Provided material ::
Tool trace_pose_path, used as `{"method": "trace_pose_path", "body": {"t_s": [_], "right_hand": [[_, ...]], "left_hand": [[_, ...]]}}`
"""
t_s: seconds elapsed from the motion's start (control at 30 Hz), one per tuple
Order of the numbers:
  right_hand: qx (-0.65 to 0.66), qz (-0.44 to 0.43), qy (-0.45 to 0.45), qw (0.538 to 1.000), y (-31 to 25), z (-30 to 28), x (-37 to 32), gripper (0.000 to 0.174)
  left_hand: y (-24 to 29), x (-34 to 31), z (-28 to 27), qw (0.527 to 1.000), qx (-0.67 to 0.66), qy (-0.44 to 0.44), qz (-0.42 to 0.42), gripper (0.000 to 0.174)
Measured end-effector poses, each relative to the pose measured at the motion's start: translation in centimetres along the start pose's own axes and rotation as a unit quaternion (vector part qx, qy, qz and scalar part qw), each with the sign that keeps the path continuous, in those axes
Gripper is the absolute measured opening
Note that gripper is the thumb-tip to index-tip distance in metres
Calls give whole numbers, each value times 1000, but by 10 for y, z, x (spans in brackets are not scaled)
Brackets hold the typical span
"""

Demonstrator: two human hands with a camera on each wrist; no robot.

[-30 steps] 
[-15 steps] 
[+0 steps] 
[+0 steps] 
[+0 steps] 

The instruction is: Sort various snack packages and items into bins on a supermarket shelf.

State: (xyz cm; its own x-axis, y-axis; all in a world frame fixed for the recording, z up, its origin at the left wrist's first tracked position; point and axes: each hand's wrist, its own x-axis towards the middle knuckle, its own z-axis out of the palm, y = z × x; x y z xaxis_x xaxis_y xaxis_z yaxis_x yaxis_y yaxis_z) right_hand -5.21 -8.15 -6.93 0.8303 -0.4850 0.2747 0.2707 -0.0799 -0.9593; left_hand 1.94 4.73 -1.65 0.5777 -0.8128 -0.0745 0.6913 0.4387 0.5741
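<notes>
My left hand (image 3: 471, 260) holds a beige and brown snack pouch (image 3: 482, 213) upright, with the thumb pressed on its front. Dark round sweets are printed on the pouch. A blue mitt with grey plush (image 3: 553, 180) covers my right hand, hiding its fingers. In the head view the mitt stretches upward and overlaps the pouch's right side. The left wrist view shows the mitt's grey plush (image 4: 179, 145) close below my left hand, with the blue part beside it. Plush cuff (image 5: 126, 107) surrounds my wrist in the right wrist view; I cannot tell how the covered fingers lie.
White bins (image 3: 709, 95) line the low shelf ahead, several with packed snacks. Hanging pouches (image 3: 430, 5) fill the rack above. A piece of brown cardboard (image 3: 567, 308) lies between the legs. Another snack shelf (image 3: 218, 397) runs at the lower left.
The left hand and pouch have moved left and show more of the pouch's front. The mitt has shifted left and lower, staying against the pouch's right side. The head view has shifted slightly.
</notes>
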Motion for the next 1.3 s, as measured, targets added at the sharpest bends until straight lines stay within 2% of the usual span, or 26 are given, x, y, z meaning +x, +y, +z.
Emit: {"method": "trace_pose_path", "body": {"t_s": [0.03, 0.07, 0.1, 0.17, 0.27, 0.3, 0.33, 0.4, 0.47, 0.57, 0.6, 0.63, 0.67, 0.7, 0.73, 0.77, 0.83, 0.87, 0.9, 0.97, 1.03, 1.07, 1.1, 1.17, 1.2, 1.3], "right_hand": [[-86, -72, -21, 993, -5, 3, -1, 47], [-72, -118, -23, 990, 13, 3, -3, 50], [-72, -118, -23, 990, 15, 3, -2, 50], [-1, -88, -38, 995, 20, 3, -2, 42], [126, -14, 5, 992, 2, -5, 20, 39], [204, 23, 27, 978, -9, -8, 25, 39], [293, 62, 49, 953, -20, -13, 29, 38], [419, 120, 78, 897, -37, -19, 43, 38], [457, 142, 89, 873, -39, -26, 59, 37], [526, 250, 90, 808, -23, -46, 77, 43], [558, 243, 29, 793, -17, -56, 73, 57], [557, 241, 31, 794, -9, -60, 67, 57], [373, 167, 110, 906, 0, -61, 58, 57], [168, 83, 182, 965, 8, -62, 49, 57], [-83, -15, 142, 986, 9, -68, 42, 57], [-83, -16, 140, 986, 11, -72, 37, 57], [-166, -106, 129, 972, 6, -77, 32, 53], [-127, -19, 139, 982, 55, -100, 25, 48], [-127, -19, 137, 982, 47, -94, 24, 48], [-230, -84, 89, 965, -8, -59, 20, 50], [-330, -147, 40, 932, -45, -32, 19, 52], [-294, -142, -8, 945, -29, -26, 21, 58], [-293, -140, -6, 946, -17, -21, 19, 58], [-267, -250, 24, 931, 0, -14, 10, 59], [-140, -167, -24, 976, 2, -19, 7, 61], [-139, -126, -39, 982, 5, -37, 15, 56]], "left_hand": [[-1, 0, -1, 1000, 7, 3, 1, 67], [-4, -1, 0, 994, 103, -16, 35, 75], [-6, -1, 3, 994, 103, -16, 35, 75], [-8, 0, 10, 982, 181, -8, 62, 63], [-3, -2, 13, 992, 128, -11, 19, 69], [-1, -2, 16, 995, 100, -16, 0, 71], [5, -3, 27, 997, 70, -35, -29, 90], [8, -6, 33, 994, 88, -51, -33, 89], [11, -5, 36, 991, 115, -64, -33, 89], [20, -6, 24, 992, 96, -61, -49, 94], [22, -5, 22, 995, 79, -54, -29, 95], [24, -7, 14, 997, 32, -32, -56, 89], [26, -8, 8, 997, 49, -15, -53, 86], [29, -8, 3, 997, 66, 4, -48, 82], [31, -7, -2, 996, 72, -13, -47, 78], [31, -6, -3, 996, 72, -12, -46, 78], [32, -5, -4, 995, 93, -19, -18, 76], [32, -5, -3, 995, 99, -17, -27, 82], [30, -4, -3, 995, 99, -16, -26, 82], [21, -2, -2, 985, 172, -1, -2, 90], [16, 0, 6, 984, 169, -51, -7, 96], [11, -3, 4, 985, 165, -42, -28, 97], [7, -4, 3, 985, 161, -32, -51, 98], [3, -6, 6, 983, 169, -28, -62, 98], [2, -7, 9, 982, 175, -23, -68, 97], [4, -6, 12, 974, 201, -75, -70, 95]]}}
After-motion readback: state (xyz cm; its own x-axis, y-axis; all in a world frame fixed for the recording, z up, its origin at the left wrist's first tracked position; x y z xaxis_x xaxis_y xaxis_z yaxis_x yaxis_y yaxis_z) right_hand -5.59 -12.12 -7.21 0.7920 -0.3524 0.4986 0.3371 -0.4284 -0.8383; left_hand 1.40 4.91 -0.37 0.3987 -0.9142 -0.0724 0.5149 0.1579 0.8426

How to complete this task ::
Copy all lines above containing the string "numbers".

Your solution ::
Order of the numbers:
Calls give whole numbers, each value times 1000, but by 10 for y, z, x (spans in brackets are not scaled)

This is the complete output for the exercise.